Dolphin 2.9.2 Qwen2 72B
Property | Value |
---|---|
Parameter Count | 72.7B |
Context Length | 128,000 tokens |
Training Length | 8,192 tokens |
License | tongyi-qianwen |
Model Type | Decoder-only Transformer |
What is dolphin-2.9.2-qwen2-72b?
Dolphin 2.9.2 Qwen2 72B is a large language model developed by Cognitive Computations, based on the Qwen2-72B architecture. It represents a significant advancement in conversational AI, featuring full-weight fine-tuning and utilizing the ChatML prompt format. The model was trained using carefully selected parameters identified by the Laser Scanner tool, resulting in enhanced performance across various tasks.
Implementation Details
The model implements a sophisticated architecture with 72.7B parameters, trained using BF16 precision. It supports an impressive 128k context window, with training conducted using 8k sequence lengths. The implementation uses the ChatML template format for consistent interaction patterns.

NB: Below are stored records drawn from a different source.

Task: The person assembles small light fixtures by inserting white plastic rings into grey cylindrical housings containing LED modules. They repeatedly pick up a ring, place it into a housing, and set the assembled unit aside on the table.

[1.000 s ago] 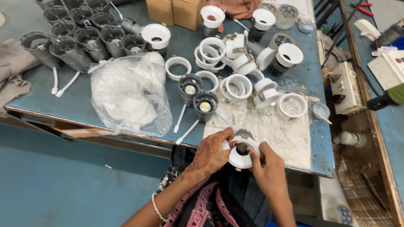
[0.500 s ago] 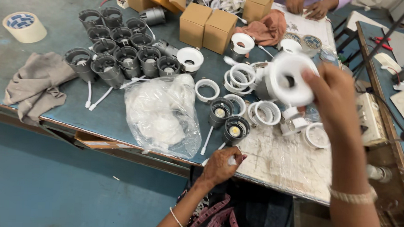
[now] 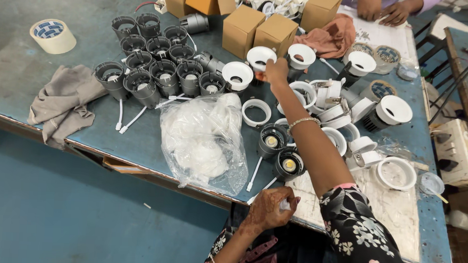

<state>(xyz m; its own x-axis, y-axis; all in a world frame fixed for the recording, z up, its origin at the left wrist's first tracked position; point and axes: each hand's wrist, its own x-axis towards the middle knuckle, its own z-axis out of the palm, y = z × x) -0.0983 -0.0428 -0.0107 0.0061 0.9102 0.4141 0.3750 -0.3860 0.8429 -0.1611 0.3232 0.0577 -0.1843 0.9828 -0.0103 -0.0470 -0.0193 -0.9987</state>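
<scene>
While the right hand (image 3: 276, 71) stretches far across the blue-grey metal worktable (image 3: 16, 69), its fingers are closed on the rim of a white round lamp reflector with a dark centre hole (image 3: 261, 57), which sits at the far side of the cluster, just beside a second white reflector cone (image 3: 237, 75) and in front of two small brown cardboard boxes (image 3: 259, 35). A beaded bracelet (image 3: 304, 121) circles that wrist, and the floral black sleeve (image 3: 363, 234) covers the upper arm. The left hand (image 3: 270, 208) stays low at the near table edge, fingers curled tight around a small white object (image 3: 285, 205); what the object is cannot be told. Just beyond that hand lie two dark grey round lamp bodies with yellow LED chips (image 3: 280, 152), white leads trailing from them. To their left a crumpled clear plastic bag of white parts (image 3: 202, 140) rests on the table. Further left stand rows of dark grey finned lamp housings (image 3: 155, 65), then a grey cloth (image 3: 62, 100) and a roll of beige tape (image 3: 53, 36). Another person's hands (image 3: 386, 9) rest on a paper at the far edge.
</scene>
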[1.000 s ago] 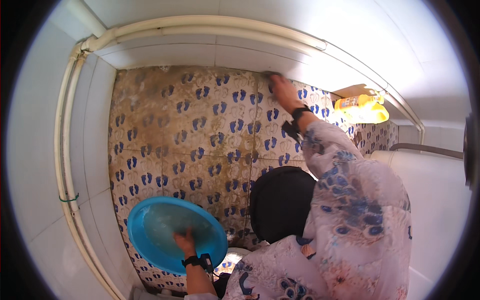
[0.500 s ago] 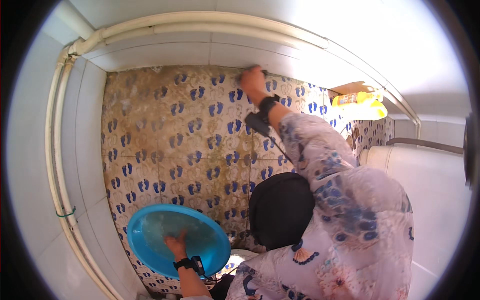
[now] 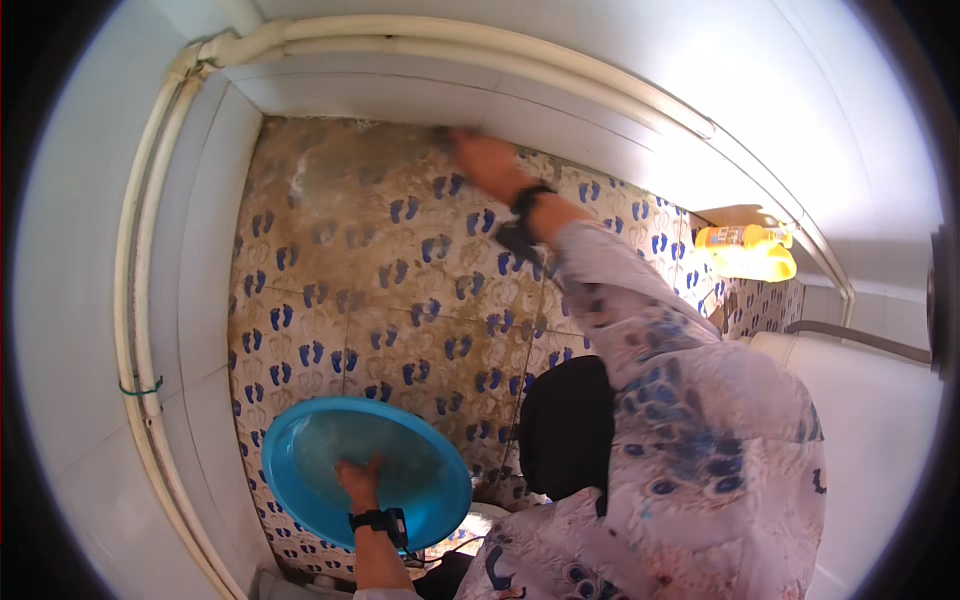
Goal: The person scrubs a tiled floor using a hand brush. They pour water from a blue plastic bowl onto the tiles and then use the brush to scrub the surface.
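Observation:
My left hand dips into the cloudy water of a blue plastic basin at the lower left. Its thumb stands apart from the fingers, whose tips fade under the water, and I see nothing held. My right hand reaches far forward to the floor's edge along the wall, blurred by motion. It looks closed over a small dark thing at its fingertips, too smeared to name. Beneath it the tiled floor, printed with blue footprints, is wet and brownish. Both wrists wear black straps.
Cream pipes run along the far and left walls. Yellow bottles stand by the wall at right. A round black object sits in front of me, and a white rounded fixture lies at right with a dark hose above it.
My right hand has swept left along the wall's foot, sliding the dark thing with it. My left hand stays in the basin. The whole view has shifted slightly.

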The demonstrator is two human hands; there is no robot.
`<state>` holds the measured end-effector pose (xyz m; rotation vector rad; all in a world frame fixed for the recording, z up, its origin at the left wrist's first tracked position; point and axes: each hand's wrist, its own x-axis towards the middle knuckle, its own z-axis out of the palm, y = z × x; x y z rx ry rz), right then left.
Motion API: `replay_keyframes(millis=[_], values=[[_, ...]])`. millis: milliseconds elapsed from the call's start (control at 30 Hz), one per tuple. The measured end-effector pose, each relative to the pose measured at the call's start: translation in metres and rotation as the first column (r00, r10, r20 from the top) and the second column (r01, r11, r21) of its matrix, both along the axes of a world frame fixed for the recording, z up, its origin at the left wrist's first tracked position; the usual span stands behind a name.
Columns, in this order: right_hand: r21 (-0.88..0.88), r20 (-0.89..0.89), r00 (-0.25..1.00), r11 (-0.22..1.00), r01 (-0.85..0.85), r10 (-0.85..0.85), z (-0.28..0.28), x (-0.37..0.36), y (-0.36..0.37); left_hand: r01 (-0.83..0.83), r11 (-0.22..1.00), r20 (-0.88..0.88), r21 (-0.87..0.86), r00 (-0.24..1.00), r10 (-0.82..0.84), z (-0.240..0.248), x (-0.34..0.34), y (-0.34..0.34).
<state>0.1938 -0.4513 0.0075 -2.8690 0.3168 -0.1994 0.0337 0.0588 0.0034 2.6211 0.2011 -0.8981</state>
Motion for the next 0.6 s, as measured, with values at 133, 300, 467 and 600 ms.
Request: replay_keyframes(millis=[133,300,467,600], values=[[0.007,-0.227,0.908,0.931,0.364,-0.353,-0.003,-0.094,-0.042,-0.141,0.971,-0.012,-0.191,0.990,0.141,0.020,-0.002,-0.007],[0.091,0.078,0.885,0.887,0.453,-0.459,-0.038,-0.073,-0.015,-0.075,0.995,0.077,-0.069,0.994,0.080,0.028,0.000,-0.024],[-0.138,-0.010,0.997,0.988,0.073,-0.075,-0.029,0.081,0.051,-0.028,0.994,0.017,0.107,1.000,0.026,0.005,-0.007,-0.013],[0.105,-0.148,0.981,0.984,0.142,-0.126,0.002,0.131,0.091,0.023,0.976,0.044,0.215,0.998,-0.033,0.008,-0.010,-0.014]])
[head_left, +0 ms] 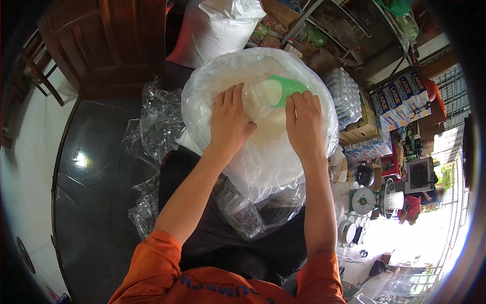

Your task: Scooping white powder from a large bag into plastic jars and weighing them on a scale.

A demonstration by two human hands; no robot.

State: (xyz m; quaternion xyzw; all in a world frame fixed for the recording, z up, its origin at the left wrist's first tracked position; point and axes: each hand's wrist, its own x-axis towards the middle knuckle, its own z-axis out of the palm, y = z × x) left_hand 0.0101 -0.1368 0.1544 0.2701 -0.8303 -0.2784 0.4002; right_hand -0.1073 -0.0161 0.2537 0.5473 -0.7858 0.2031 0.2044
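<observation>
My left hand [229, 119] is wrapped round a clear plastic jar [254, 100], which lies tilted on its side. In my right hand [305, 124] is a green plastic cup [292, 89], its rim gripped between thumb and fingers. The mouths of cup and jar meet, and white grainy stuff [275, 92] shows where they join. Both are held over a large clear plastic bag [196, 119], open at the top with its edge folded outward. Pale, fine-grained stuff [273, 133] fills the bag; its exact kind I cannot tell.
Beyond the bag stands a full white sack [220, 28]. Crumpled clear plastic [157, 119] lies left of the bag on dark floor tiles [101, 152]. Egg trays [344, 93], stacked cartons [402, 101] and a green dial scale [363, 201] stand to the right. A wooden door [111, 45] is at the far left.
</observation>
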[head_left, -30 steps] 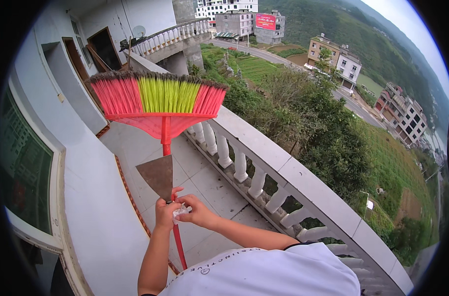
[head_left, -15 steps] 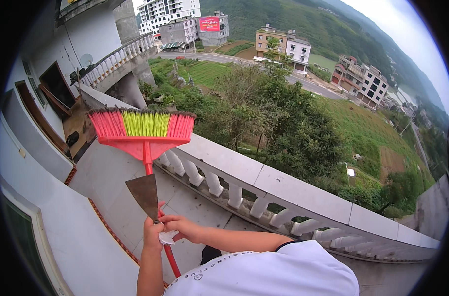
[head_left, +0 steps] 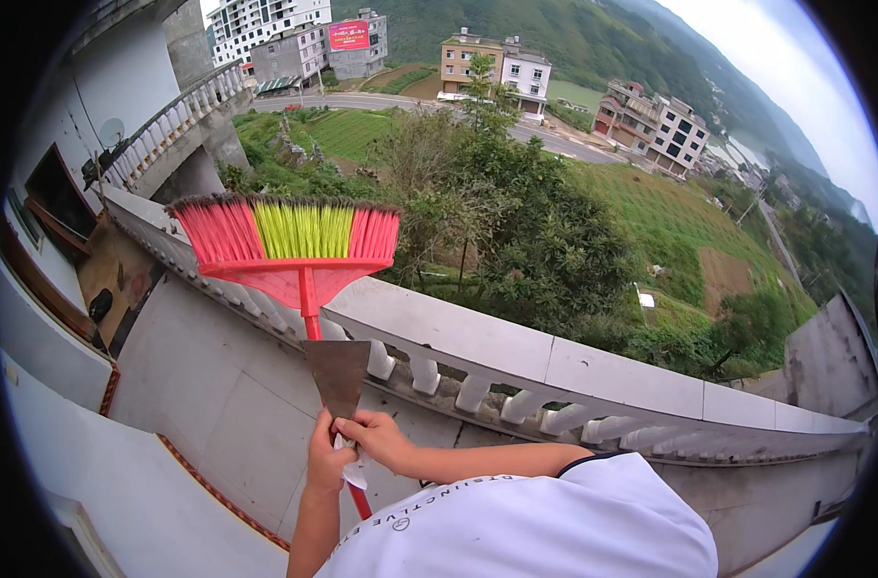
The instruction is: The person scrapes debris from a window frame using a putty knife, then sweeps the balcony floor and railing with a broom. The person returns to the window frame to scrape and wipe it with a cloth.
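Two hands (head_left: 325, 453) largely hide the scraper (head_left: 339, 376) below its blade (head_left: 339, 362).

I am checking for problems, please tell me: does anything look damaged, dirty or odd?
Yes: the broom is held upside down, its bristle tips dark and fuzzy, perhaps dusty. The scraper blade looks brown, possibly rusty.

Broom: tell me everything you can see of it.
The broom is held head up, its bristles fanned upward: pinkish red at both ends, yellow-green in the middle, with dark, dirty-looking tips. The flared red base looks like plastic and runs into a slim red handle. That handle passes behind the scraper and the hands, then shows again below, near the white shirt. The hands appear to grip it, but exactly how is hidden, as is whether the scraper touches it.
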The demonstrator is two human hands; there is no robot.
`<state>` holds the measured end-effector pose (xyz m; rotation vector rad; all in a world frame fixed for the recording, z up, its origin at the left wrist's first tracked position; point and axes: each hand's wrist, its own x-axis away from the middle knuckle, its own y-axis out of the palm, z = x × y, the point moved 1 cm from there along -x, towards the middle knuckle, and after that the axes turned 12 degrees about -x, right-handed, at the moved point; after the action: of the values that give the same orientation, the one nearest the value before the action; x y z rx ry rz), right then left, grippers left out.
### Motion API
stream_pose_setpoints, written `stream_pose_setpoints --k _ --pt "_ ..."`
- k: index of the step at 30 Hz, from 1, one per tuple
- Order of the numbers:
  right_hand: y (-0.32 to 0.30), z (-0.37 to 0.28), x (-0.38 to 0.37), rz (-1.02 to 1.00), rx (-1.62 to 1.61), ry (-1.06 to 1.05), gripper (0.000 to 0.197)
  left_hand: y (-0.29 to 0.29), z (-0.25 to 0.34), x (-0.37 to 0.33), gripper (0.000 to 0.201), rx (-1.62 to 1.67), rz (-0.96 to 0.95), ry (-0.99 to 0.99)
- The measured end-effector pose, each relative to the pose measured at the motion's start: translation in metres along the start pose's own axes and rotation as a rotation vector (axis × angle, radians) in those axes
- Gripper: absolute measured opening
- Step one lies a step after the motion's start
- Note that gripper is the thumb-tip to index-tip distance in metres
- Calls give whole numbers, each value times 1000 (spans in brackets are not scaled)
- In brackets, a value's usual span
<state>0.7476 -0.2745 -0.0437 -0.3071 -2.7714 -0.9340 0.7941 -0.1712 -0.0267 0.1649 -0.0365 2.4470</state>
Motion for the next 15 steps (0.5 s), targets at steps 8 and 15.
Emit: stream_pose_setpoints --k 8,15 --pt "-26 -30 -22 180 438 -237 23 1 -22 -36 67 -17 -70 -8" --pt "-58 -64 -48 207 370 -447 26 28 -27 -47 51 -125 -34 -107"
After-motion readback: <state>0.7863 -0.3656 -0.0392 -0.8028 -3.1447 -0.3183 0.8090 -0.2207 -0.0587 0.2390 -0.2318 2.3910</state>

- Utilizes advanced parameter selection via Laser Scanner
- Implements full-weight fine-tuning methodology
- Features gradient checkpointing and flash attention
- Trained on 8 diverse datasets including OpenHermes-2.5 and Dolphin Coder
Core Capabilities
- Strong performance in instruction following and conversation
- Advanced coding capabilities
- Function calling support
- Initial agentic abilities
- Benchmark scores: 40.38% on IFEval, 47.7% on BBH, 49.52% on MMLU-PRO
Frequently Asked Questions
Q: What makes this model unique?
The model stands out for its uncensored nature and high compliance, combined with strong performance across various benchmarks. It features a significantly large context window of 128k tokens, making it suitable for processing lengthy documents and conversations.
Q: What are the recommended use cases?
The model excels in conversational AI applications, coding tasks, and function calling scenarios. It's particularly well-suited for applications requiring long context understanding and complex instruction following. However, users should implement their own alignment layer before deploying it as a service.